La vuelta a la rutina no siempre es sencilla y la dificultad por retomar el ritmo productivo puede destapar un fenómeno tan común como incomprendido: la tendencia a posponer tareas. No tiene por qué ser por pereza o por falta de voluntad, en la psicología detrás del “lo haré luego” influye la predisposición, la regulación emocional y los hábitos aprendidos.
“La procrastinación es una conducta evitativa. Evitamos hacer una tarea sin que haya una razón real para ello”, explica Isabel Aranda, doctora en psicología laboral, que señala el error de meter esta conducta en el mismo saco que el cansancio o la falta de organización cuando son fenómenos de naturaleza completamente distinta.
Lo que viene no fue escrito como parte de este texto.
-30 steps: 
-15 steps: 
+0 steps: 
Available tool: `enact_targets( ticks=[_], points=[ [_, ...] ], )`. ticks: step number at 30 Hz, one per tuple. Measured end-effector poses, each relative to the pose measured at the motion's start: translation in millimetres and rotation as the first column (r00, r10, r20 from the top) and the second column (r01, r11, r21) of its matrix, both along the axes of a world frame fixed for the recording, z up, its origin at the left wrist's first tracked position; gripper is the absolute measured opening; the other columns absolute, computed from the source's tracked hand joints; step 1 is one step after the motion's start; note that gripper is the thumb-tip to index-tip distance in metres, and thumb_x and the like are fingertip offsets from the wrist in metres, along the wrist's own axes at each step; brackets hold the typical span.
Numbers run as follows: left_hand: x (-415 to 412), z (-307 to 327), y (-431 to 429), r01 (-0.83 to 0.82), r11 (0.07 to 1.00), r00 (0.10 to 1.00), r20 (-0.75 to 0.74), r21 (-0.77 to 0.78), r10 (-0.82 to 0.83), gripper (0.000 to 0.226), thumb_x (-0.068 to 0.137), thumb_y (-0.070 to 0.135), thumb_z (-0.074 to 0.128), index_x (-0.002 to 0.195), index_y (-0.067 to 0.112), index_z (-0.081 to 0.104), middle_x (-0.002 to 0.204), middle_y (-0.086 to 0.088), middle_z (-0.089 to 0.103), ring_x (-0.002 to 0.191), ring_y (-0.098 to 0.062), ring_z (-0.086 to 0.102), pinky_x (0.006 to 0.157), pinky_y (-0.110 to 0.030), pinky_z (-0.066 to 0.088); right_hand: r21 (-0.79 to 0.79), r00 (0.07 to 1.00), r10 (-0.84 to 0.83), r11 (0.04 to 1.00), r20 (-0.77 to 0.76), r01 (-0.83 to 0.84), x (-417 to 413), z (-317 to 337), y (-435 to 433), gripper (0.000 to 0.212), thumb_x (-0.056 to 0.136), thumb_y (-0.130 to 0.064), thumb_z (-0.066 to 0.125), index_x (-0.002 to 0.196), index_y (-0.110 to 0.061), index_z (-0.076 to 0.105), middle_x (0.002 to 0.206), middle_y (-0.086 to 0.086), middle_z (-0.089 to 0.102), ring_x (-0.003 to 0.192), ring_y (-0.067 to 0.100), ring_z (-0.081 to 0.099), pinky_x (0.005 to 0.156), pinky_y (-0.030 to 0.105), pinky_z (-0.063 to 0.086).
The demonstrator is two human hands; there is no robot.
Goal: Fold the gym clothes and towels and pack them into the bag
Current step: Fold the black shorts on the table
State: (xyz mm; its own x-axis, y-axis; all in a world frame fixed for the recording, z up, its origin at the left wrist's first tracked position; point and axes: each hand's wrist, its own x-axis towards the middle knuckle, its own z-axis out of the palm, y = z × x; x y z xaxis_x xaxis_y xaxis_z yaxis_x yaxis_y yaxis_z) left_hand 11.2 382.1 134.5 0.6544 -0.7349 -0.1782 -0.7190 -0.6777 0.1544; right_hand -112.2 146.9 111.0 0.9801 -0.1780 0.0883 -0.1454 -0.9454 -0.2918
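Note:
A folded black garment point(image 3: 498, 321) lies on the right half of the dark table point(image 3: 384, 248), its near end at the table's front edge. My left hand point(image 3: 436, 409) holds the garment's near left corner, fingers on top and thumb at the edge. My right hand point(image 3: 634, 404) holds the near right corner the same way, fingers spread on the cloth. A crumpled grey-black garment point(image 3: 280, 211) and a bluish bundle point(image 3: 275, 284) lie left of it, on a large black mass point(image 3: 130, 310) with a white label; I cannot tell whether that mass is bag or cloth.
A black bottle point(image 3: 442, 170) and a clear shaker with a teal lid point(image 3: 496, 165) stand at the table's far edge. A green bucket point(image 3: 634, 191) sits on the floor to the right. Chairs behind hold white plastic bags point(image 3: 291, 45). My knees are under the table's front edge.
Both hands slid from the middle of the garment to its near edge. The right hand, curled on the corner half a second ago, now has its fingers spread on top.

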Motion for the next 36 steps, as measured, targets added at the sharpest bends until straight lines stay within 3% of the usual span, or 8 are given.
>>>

La procrastinación es ese escenario en el que, teniendo que leer un informe urgente, acabamos ordenando el escritorio o respondiendo correos irrelevantes y, simplemente, lo vamos aplazando.
Entre las razones por las que se lleva a cabo este tipo de comportamiento, la psicóloga destaca que ciertas personas más impulsivas y necesitadas de recompensa inmediata cuentan con una predisposición personal, aunque el verdadero motor de la procrastinación es un hábito aprendido, como vía de escape ante una tarea molesta o difícil.